DIRECTIONS: Whenever a line in the data contains "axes", show that line.

EXCERPTED DATA:

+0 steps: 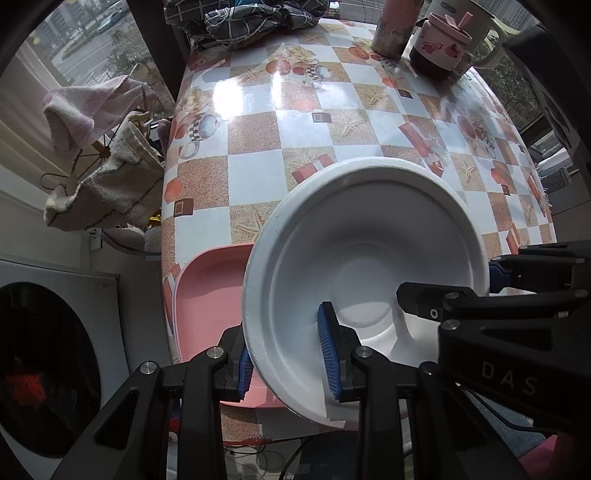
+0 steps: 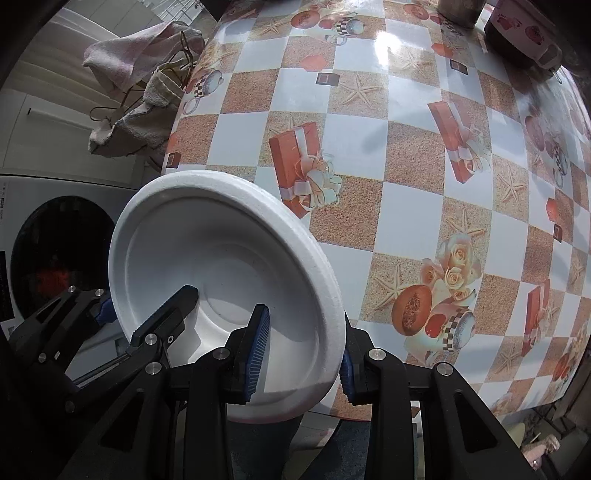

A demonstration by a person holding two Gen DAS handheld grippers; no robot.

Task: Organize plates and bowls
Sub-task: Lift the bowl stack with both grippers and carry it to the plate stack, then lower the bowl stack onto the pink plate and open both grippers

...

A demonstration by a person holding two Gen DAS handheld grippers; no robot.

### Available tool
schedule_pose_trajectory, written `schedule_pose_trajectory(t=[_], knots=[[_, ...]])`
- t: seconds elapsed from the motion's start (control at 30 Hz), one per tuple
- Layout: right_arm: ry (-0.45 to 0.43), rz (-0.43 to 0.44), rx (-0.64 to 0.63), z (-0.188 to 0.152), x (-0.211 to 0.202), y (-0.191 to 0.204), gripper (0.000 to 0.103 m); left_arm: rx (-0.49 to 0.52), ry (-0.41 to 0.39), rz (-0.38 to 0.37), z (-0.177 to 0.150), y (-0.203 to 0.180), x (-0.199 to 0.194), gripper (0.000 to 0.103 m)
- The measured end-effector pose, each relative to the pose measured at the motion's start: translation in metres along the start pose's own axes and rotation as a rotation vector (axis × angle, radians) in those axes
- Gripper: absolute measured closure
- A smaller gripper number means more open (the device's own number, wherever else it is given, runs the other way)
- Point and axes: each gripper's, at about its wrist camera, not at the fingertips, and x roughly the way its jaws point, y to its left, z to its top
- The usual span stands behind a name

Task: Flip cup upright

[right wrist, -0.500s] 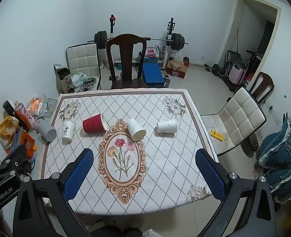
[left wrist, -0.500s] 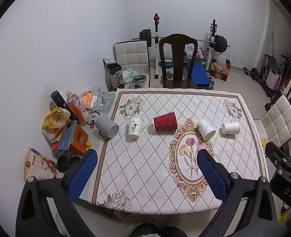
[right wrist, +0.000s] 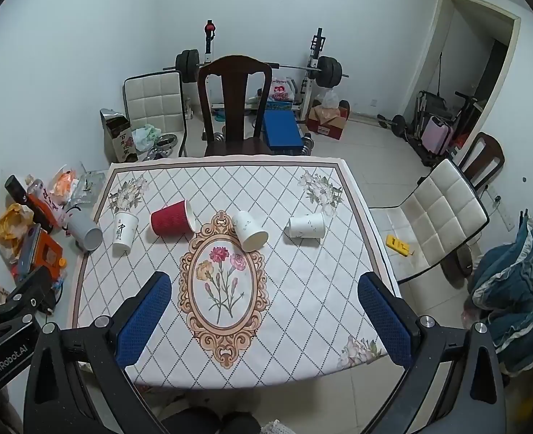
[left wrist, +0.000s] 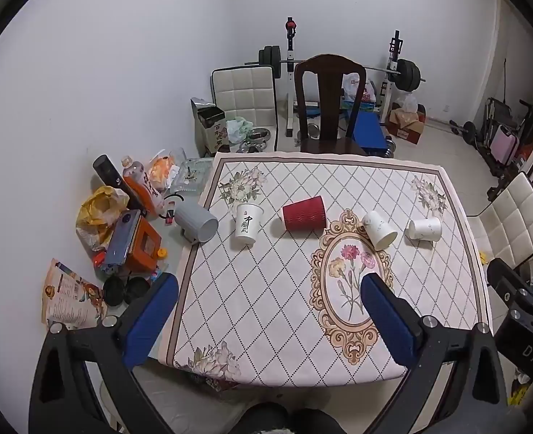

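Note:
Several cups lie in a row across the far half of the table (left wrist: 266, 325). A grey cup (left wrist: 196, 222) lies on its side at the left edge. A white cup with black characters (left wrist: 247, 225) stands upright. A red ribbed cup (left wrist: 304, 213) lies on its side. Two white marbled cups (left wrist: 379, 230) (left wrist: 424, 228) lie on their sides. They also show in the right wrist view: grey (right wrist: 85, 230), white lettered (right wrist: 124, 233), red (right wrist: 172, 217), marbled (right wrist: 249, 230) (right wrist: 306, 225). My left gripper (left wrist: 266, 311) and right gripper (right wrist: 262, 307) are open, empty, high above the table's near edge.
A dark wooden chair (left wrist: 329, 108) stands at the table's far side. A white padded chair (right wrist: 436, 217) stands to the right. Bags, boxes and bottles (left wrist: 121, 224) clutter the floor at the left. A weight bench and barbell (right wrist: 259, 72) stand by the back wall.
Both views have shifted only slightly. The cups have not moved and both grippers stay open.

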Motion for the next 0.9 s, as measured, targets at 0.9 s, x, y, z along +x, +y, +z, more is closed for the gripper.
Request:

WRITTEN ANSWER:
- The measured end-effector pose, each relative to the pose measured at the motion's start: translation in metres along the start pose's own axes and rotation as a rotation vector (axis × angle, radians) in those axes
- Point and axes: each gripper's, at about its wrist camera, not at the fingertips, and x roughly the way its jaws point, y to its left, z to its top

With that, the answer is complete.